444. Fiona Apple, "Extraordinary Machine"

 


There are so few artists with a truly unique voice.  The kind of artist where, when you hear them, you know it can only be one person.  And I don't necessarily mean "singing voice," although that's sometimes the case (see Cocker, Joe, or Waits, Tom).  I mean an entire style of music, a sound, the whole thing.  Fiona Apple is one of those artists and God bless her for it.  I'll give you an example.  A while back, my wife and I started watching "The Affair" on Showtime (not a terrible show in the first couple of seasons, before it devolved into crazier and crazier shit as finally went madly off the rails) and the show has an arresting and immediately memorable theme song.  I knew the instant I heard it that it was Fiona Apple but had to check anyway because I always doubt myself and of course it was.
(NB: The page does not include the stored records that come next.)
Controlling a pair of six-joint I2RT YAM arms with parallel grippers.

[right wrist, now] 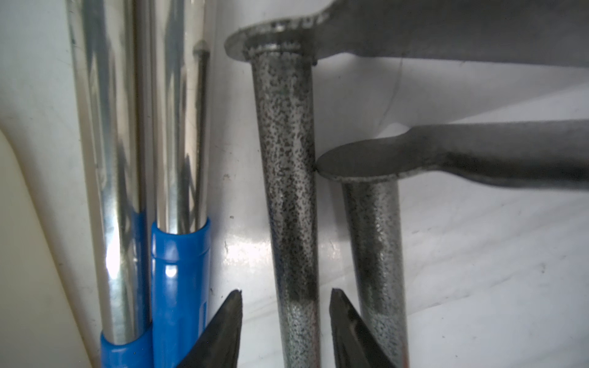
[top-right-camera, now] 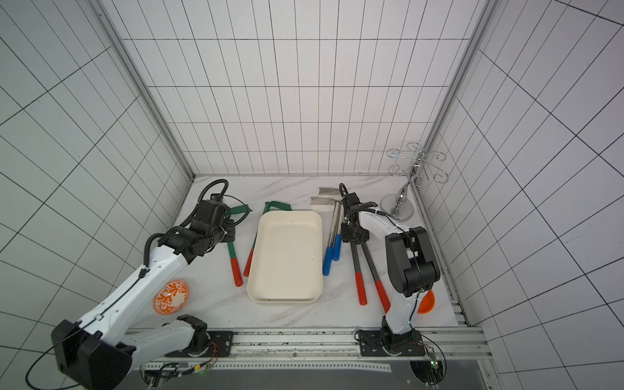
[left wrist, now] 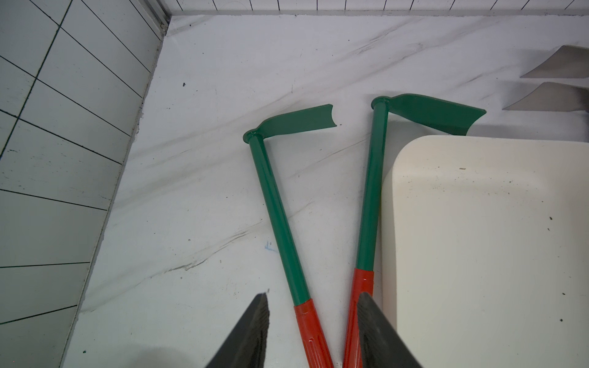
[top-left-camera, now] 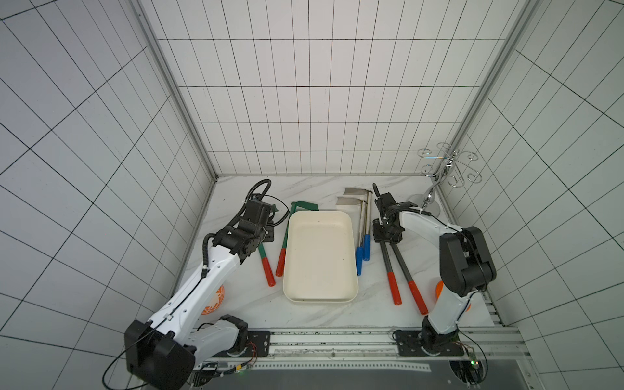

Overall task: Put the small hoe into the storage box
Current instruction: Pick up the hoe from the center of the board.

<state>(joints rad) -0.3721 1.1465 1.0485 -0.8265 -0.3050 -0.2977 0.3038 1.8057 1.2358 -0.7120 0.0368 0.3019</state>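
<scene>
Jaws of the left gripper, left wrist view: parted at a middling gap and clamped on nothing, with two red grips lying between the fingers. Outer green hoe and inner green hoe lie flat on the marble table, their shafts converging towards the grips. The inner green hoe runs along the wall of the cream storage box, its blade just past the box's corner. One finger overlaps that hoe's grip; contact cannot be told.

Right wrist view: jaws of the right gripper stand narrowly apart, one on each side of the shaft of the inner grey hoe. A strip of table shows on both sides, so nothing is gripped. Outer grey hoe lies just beside it, head touching the inner shaft. Inner chrome hoe and outer chrome hoe, both blue-gripped, lie side by side next to the box's edge.

Both top views: the storage box sits mid-table and all six hoes lie outside it. The green pair is on the left arm's side, the chrome pair against the opposite long wall, the grey pair beyond that. Patterned orange bowl sits beside the left arm. Orange vessel is partly hidden behind the right arm. Chrome hook stand occupies the far corner.
</scene>
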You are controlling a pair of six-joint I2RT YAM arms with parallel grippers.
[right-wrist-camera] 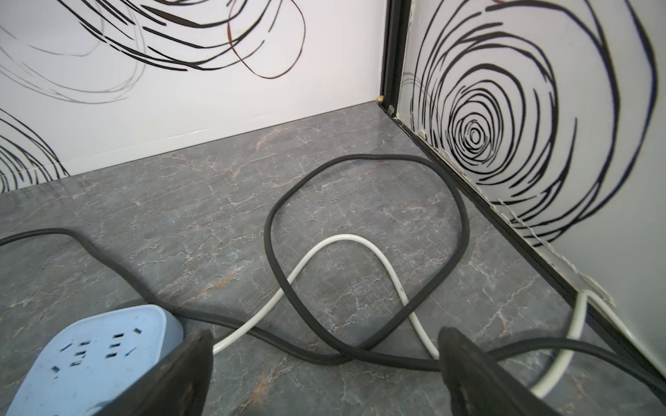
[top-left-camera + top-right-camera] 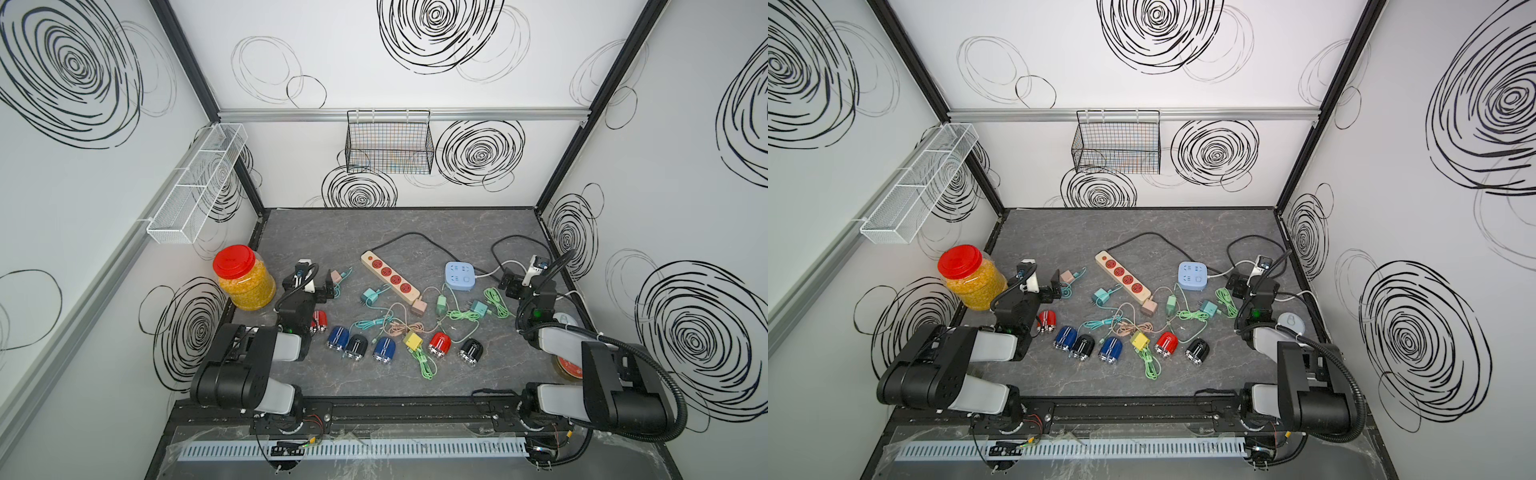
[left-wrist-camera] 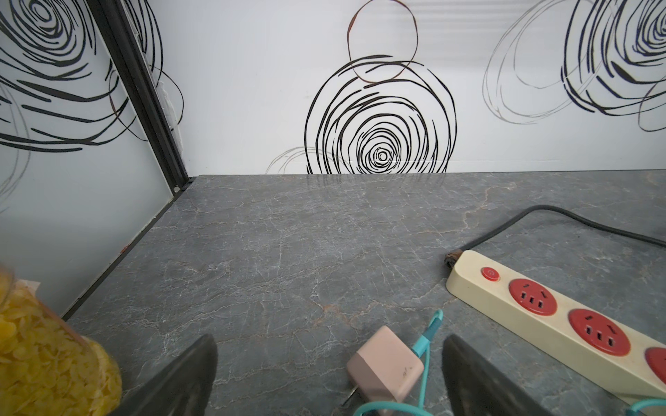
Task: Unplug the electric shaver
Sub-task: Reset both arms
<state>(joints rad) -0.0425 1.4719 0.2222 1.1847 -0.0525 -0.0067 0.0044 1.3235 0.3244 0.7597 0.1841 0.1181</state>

I really liked this album, from which I had never heard a single track, quite a bit.  It starts off with the title song, which is like the opening song in a musical that I would definitely like to see.  I loved "O'Sailor," with its rolling piano and langorous and regretful vocal and super catchy chorus.  There are just so many musical ideas on this album it's dizzying.  I used to write songs and I can tell you how hard it is to come up with even one good idea and they just seem to come pouring out of Fiona Apple.  

My read on the lyrics - and this is not a revolutionary or particularly insightful take - is that I hope I never break up with Fiona Apple because you do not want to be on the wrong end of a Fiona Apple breakup album.

Reading up on this album, I became apparently the last music fan in America to find out that she originally recorded the whole album with famed indie producer/songwriter Jon Brion, then had to scrap that whole thing and re-record it with new producers because the record company didn't like it and then the Jon Brion version leaked online and now, predictably enough, everyone likes the Jon Brion version better.  I deliberately didn't listen to any of the Brion version to, you know, keep the project pure but now I guess I should check it out to see if it's like a metal version with distorted guitars and booming drums or more of a thing like "the piano is higher in the mix."

Anyway, great album, I'm glad I found it.